L'achat a été conclu l'an dernier, en mai, lors d'une vente aux enchères à Drouot-Montaigne, à Paris, pour la somme de 99 203 €, répartie entre trois acheteurs : la mairie de Lille (40 000 €), le fonds régional d'acquisition pour les musées (30 000 €) et le Crédit Mutuel en tant que mécène (30 000 €).

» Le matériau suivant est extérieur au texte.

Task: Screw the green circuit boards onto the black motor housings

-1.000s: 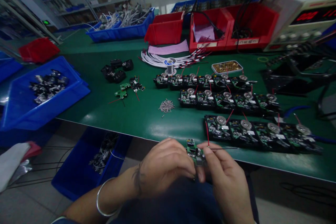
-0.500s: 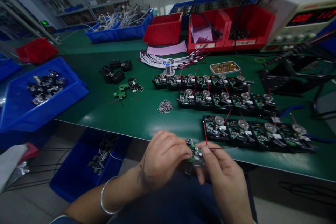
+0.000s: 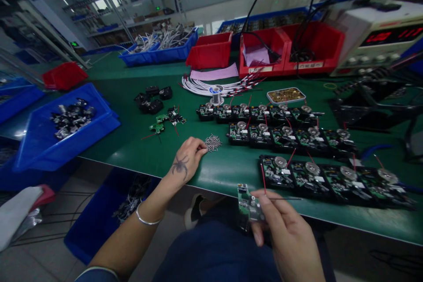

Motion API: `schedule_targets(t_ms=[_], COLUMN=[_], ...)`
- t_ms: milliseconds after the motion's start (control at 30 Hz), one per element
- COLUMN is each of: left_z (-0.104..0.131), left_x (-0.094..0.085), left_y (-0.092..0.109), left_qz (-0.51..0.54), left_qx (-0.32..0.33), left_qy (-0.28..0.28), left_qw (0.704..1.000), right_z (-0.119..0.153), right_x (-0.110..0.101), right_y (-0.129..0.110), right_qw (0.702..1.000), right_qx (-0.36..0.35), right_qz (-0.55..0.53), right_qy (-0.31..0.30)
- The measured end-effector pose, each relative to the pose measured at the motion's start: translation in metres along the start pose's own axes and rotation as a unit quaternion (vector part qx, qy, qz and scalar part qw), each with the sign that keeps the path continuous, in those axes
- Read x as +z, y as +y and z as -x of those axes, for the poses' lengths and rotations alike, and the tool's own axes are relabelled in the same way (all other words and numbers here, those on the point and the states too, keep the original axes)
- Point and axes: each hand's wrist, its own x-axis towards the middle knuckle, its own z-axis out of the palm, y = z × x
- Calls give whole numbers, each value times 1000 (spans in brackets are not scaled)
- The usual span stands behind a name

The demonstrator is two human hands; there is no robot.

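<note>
My left hand [image 3: 188, 158] reaches over the table to the left edge of a pile of small metal screws [image 3: 213, 142]. Its thumb and fingertips are pinched together; whatever is between them is too small to make out. Below the table's front edge, my right hand [image 3: 284, 229] grips a green circuit board assembly [image 3: 248, 205] by its right side, between thumb and fingers. A red wire stands up from this board and a dark wire points right. Part of the assembly is hidden behind my fingers.
Rows of black housings with boards [image 3: 280, 172] fill the table's right side. Loose circuit boards [image 3: 157, 124] and black parts [image 3: 153, 99] lie to the left. A solder spool [image 3: 216, 94], white wires [image 3: 194, 86], red bins [image 3: 209, 50] and a blue bin [image 3: 36, 141] stand around.
My left hand has left the circuit board and moved up and left to the screw pile. My right hand still holds the board. The view has tilted slightly upward.
</note>
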Motion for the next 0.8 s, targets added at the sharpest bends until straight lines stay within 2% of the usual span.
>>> schedule_targets(t_ms=[100, 200, 300, 400, 467, 533, 700, 800], left_z=[3, 15, 35, 53, 60, 62, 59, 58], left_x=[3, -1, -10, -17, -20, -20, -17, -20], left_y=[1, 16, 44, 73, 84, 87, 81, 80], left_qz=[0, 17, 104, 206, 223, 217, 212, 177], left_qx=[3, 18, 103, 201, 229, 243, 261, 288], left_qy=[5, 23, 30, -12, -39, -40, -31, -42], left_qw=[1000, 999, 989, 958, 947, 945, 941, 940], right_z=[0, 1, 0, 0, 0, 0, 2, 1], right_x=[-1, 0, 1, 1, 1, 0, 0, 0], right_y=[-1, 0, 1, 0, -1, -3, -5, -4], right_qw=[1000, 1000, 1000, 1000, 999, 999, 997, 998], right_qx=[-8, -12, -16, -23, -25, -31, -45, -47], right_qz=[9, 9, 7, 15, 22, 29, 52, 51], right_qy=[6, 4, 7, 10, 6, 5, 17, 8])
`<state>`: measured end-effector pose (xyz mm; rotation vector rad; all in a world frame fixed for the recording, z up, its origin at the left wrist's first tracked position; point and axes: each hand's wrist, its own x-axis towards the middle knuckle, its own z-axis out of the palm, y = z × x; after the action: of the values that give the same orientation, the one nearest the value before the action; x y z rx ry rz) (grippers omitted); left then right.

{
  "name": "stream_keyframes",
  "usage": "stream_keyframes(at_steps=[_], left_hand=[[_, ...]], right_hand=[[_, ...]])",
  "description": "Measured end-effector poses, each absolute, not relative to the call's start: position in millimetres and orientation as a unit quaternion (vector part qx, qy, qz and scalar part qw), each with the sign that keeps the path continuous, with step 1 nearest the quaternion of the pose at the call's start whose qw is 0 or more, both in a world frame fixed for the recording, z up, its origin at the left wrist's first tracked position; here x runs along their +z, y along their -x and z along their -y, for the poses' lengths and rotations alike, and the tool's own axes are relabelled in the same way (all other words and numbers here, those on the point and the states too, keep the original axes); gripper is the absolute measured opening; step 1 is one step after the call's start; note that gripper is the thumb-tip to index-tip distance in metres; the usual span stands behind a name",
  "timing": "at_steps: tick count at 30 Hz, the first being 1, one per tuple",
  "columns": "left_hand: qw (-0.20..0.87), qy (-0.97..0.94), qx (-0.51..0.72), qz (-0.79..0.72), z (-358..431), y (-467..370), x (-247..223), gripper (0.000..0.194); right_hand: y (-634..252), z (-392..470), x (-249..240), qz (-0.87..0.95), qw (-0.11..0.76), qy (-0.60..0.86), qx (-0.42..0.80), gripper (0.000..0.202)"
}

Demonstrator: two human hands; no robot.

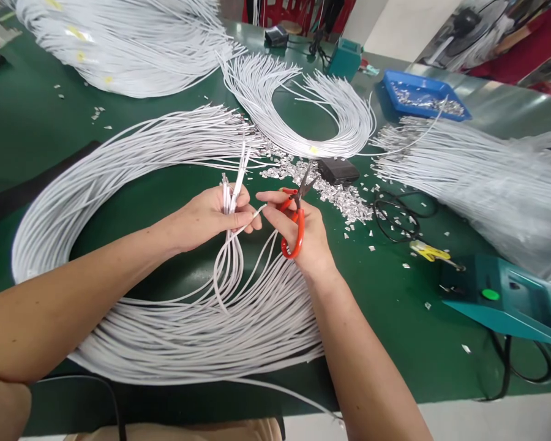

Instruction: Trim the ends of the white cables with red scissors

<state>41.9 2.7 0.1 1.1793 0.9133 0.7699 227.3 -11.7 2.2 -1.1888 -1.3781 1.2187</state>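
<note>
My left hand (229, 211) is closed round a small bunch of white cables (232, 251), whose cut ends stick up above the fingers. One cable end leans out from the left thumb toward my right hand (298, 226). Hooked in the right hand is a pair of red-handled scissors (295, 236), blades pointing up and slightly apart. The right thumb and forefinger are at the tip of that single cable; whether they pinch it I cannot tell. Below both hands lies a large looped bundle of white cables (202, 337).
Silvery scraps (344, 199) lie heaped beyond my hands, beside a black block (338, 171). More cable bundles (303, 138) lie behind and right. A blue tray (425, 95) holds small metal parts. A teal device (505, 294) and a yellow-handled tool (429, 251) sit at right.
</note>
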Motion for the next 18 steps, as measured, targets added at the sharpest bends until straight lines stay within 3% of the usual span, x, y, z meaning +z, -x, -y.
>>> stream_keyframes(at_steps=[9,18], left_hand=[[0.705,-0.525,0.325,-0.35,-3.0,-38.6,0.2,0.024],[0.695,-0.516,0.335,-0.371,-2.0,-40.2,2.4,0.027]], right_hand=[[-228.4,12.7,1.7,0.548,0.473,0.355,0.592,0.005],[-227.7,11.7,-1.1,0.554,0.458,0.386,0.578,0.012]])
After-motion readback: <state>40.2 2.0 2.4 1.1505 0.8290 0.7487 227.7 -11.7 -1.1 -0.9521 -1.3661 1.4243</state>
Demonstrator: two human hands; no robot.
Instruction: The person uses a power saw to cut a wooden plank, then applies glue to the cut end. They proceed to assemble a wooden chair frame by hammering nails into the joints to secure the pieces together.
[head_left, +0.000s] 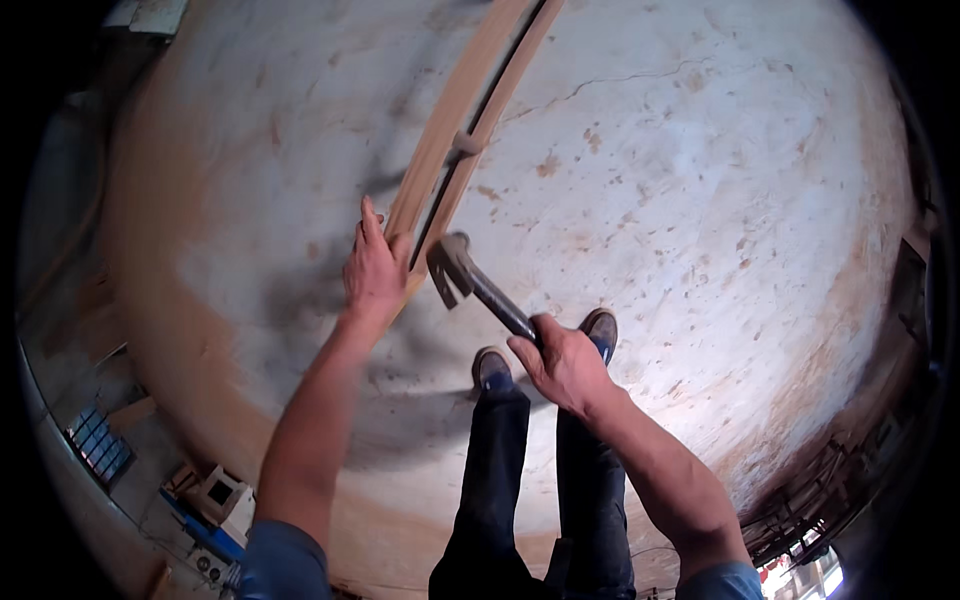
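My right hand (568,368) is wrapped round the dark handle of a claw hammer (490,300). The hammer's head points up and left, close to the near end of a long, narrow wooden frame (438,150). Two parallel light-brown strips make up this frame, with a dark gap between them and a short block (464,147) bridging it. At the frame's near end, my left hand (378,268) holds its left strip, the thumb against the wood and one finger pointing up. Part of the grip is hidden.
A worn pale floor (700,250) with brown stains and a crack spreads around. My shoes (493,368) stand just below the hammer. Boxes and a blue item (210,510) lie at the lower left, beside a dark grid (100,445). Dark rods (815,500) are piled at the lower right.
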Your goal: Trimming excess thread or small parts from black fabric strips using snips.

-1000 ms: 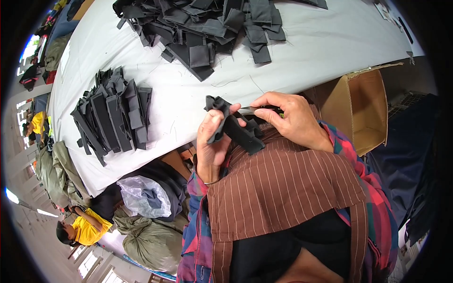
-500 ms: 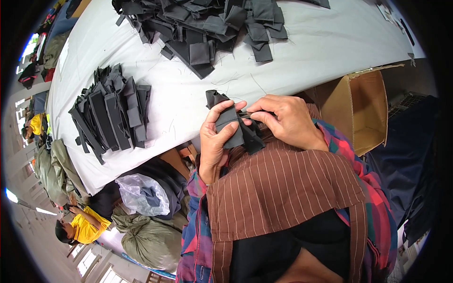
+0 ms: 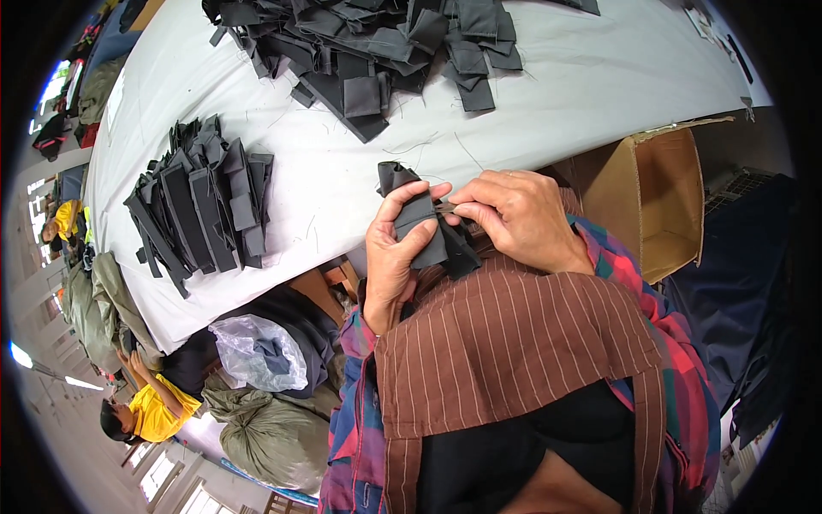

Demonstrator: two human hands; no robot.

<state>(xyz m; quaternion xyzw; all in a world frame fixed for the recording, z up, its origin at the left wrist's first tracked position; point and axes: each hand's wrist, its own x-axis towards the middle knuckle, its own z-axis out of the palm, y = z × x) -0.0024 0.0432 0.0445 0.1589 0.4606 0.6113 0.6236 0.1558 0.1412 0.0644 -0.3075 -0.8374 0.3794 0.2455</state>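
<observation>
left hand [image 3: 396, 257] now wraps the dark fabric piece [image 3: 421, 227] | right hand [image 3: 514, 214] pinching its edge | piece pulled closer, folded up since earlier

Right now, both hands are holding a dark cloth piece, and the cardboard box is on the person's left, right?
Not quite. Both hands do hold the dark cloth piece, but the head view shows the cardboard box on the person's right, not left.
</observation>
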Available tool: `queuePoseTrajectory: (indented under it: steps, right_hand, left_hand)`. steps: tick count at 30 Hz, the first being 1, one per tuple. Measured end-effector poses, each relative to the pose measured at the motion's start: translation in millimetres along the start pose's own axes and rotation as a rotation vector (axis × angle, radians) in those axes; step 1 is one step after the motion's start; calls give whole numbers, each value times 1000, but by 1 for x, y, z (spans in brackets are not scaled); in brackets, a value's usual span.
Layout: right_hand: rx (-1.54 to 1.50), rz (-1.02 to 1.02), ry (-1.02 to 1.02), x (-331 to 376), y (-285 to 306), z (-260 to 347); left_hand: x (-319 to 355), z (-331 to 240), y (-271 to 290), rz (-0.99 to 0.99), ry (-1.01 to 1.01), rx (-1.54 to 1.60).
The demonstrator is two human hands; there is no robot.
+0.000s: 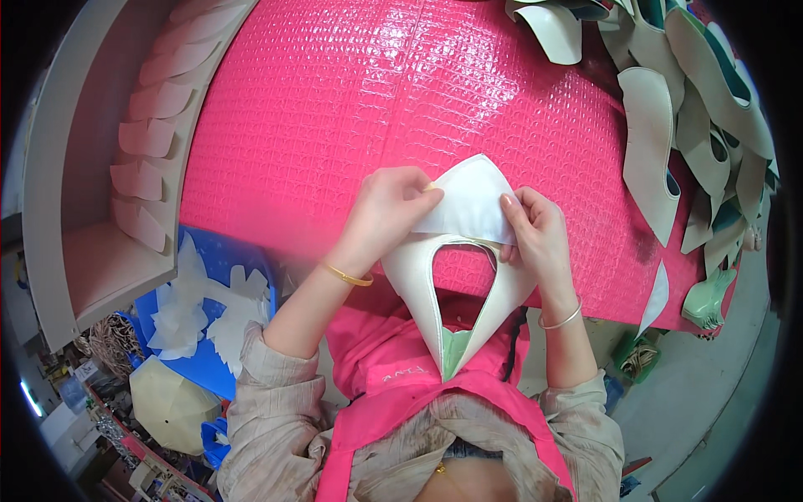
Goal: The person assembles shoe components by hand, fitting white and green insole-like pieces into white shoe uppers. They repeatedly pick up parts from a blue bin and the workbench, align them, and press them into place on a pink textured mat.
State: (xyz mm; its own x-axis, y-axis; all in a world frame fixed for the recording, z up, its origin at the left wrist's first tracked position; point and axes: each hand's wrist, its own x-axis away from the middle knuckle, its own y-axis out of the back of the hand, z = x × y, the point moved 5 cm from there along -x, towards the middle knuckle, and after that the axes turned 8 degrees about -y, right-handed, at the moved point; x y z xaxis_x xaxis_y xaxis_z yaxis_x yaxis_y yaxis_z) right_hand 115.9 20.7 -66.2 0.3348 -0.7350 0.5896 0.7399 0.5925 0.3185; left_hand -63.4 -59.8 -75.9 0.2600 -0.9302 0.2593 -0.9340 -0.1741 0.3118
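A cream shoe upper (pixel 408 280) with a long oval opening and a green inside at its heel lies over the table's near edge, its heel end toward my body. Across its toe end is a white toe-shaped piece (pixel 468 201), its pointed tip facing away from me. My left hand (pixel 386 211) pinches the left edge of this piece between thumb and fingers. At the right edge my right hand (pixel 535 230) grips it, thumb on top and fingers partly hidden underneath. How far the white piece is fixed to the upper cannot be seen.
The table has a shiny pink cover (pixel 293 125). Cream shoe uppers (pixel 648 151) are heaped at the right, near a green shoe-shaped piece (pixel 708 301). A shelf box (pixel 100 289) at left carries a row of pale pieces (pixel 146 138). Below it, a blue crate (pixel 201 368) holds white scraps.
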Motion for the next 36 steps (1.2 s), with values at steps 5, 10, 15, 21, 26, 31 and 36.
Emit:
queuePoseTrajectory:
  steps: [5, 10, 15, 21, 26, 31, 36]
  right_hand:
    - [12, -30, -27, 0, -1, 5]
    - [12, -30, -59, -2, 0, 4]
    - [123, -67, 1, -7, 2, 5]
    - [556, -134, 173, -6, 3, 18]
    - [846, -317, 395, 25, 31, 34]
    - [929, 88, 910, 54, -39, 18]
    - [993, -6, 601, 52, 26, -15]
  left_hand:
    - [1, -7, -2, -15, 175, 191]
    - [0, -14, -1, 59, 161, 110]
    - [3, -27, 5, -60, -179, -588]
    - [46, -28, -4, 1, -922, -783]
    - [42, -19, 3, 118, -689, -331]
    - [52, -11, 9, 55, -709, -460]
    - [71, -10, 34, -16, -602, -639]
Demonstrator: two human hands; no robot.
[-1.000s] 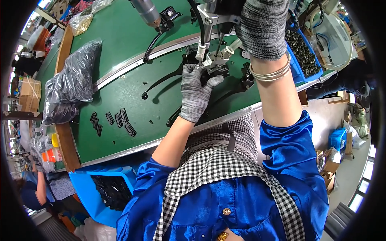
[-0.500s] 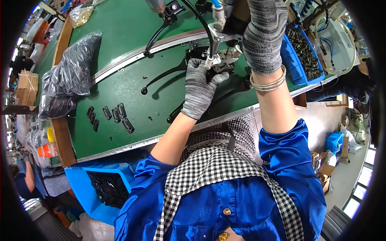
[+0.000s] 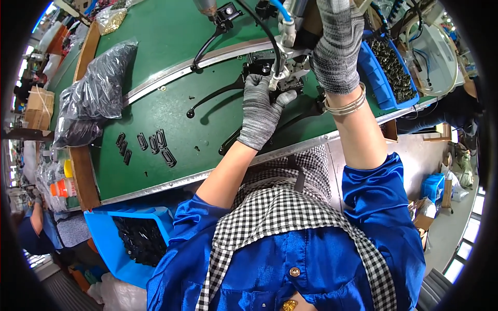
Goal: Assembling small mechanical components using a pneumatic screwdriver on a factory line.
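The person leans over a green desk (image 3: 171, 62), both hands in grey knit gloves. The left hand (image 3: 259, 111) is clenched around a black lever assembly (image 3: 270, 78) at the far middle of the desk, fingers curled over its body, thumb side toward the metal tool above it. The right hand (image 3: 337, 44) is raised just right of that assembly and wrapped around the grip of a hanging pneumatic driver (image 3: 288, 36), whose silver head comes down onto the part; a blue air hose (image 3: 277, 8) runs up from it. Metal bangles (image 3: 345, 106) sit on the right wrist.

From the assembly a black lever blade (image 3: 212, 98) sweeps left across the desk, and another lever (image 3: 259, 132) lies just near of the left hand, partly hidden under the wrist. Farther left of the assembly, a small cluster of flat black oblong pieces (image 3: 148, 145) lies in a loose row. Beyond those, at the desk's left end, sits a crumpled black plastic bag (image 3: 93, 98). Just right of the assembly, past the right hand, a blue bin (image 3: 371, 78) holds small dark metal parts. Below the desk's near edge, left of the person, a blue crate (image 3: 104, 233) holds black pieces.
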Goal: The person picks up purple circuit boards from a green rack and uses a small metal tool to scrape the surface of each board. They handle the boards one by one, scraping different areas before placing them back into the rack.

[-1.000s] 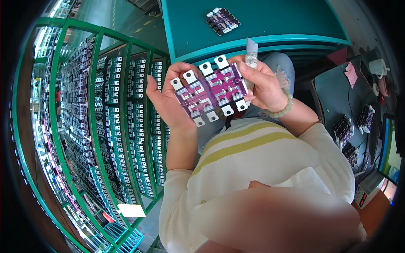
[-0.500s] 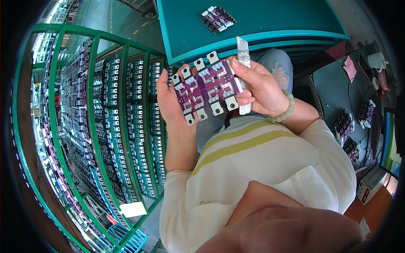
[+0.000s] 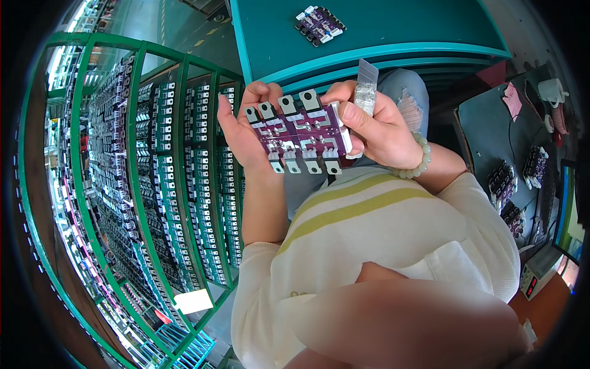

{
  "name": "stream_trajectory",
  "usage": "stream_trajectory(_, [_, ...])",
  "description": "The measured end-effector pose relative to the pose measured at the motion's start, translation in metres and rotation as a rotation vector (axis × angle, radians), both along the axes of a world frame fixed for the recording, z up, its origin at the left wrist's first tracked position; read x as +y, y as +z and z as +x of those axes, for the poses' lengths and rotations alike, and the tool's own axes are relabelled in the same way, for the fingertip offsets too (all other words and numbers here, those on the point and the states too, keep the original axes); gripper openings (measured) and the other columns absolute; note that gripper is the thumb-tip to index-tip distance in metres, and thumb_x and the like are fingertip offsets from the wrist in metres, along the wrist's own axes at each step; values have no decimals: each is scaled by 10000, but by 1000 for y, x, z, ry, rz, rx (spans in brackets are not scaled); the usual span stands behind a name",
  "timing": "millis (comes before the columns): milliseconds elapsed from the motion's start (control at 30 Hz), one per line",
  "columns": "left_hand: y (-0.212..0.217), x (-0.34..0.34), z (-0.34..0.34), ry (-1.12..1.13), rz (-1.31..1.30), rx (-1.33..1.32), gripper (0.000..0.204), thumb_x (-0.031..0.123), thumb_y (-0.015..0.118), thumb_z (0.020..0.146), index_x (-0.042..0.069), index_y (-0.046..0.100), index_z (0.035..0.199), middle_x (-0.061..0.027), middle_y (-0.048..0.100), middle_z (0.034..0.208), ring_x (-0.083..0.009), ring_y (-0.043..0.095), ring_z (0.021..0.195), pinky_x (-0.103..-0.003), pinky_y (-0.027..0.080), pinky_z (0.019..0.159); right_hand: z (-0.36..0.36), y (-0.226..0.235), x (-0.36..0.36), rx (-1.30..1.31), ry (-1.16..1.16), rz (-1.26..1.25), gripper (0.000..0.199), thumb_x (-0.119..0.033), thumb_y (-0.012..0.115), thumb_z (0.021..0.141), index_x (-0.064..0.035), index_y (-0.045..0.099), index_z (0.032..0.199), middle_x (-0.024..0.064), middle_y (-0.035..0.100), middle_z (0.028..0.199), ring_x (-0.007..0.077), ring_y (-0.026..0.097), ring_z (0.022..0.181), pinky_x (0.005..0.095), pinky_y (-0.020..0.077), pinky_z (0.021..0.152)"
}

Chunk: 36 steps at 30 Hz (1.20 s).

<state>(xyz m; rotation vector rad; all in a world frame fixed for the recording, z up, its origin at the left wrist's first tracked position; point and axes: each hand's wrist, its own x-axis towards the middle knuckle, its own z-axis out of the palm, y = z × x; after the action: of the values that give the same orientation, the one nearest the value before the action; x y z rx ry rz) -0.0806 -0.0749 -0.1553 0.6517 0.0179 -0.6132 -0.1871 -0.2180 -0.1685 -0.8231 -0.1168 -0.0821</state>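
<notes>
A purple circuit board [image 3: 301, 132], with pale metal terminal tabs along its upper and lower edges, is held up tilted in front of my chest. My right hand [image 3: 387, 126] pinches its right end between thumb and fingers. That same hand also grips a snap-off utility knife [image 3: 365, 95] wrapped in silvery tape, its blade pointing up and away from me. At the board's left end, my left hand [image 3: 251, 138] is palm up with its thumb stretched out and fingers apart. The board's left edge rests against that palm; some fingertips are hidden behind the tabs.
A second purple board [image 3: 320, 25] lies on the teal cabinet top [image 3: 393, 31] ahead. At left stands a green rack [image 3: 138, 184] filled with many boards. A dark worktable [image 3: 485, 135] at right carries more boards [image 3: 503, 181], a white mug [image 3: 551, 91] and a monitor [image 3: 568, 215].
The board has turned, its lower edge now more level. My left thumb and fingers have spread wider. The knife has shifted slightly right, and its lower end has gone out of sight.
</notes>
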Motion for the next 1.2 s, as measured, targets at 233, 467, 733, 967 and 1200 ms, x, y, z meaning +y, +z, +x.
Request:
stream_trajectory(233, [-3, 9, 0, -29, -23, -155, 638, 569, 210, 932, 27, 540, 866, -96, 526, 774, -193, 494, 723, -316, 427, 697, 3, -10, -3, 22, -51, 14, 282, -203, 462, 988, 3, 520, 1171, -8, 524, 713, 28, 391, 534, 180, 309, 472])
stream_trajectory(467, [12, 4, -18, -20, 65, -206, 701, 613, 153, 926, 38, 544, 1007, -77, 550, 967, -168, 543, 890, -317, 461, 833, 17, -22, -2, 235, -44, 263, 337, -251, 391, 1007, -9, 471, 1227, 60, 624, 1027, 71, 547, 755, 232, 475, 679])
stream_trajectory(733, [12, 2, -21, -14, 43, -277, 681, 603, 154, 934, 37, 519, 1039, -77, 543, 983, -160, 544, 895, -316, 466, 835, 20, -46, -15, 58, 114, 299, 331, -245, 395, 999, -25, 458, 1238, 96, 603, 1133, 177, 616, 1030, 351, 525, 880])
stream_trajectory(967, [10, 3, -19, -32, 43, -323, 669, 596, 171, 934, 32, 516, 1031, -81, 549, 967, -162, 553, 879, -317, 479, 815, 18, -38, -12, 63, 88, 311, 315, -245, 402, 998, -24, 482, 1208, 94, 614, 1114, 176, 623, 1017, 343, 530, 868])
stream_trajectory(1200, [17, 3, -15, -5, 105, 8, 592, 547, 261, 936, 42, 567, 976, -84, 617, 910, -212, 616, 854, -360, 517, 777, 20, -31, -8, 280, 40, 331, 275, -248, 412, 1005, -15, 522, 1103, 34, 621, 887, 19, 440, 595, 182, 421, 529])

« A l'origine, ce tableau sur bois ornait le corps momifié d'un militaire romain, raconte la conservatrice. Il a été acheté au Caire vers 1920 par un collectionneur anglais au célèbre antiquaire Blanchard puis revendu à un collectionneur américain en 1983 ».
« Chaînon manquant »
Désormais, l'œuvre va devenir le point d'orgue emblématique d'une nouvelle salle d'exposition du Palais des beaux-arts, au sous-sol. « Après le réaménagement de la scénographie, cette pièce sera consacrée au monde antique méditerranéen et à l'empire gréco-romain », précise Fleur Morfoisse-Guénault.
Le projet est en cours d'étude. Il permettra d'exposer une partie des 2 500 objets égyptiens et nubiens légués par l'université de Lille-III en 2006 et une des momies égypto-romaines du IVe siècle après J.-C. qui sommeillent dans les réserves.
« Ce tableau est le chaînon manquant de cette époque où les portraits peints ont remplacé les masques funéraires, rappelle la conservatrice. Où les civilisations romaines, égytiennes et orientales se sont associées ».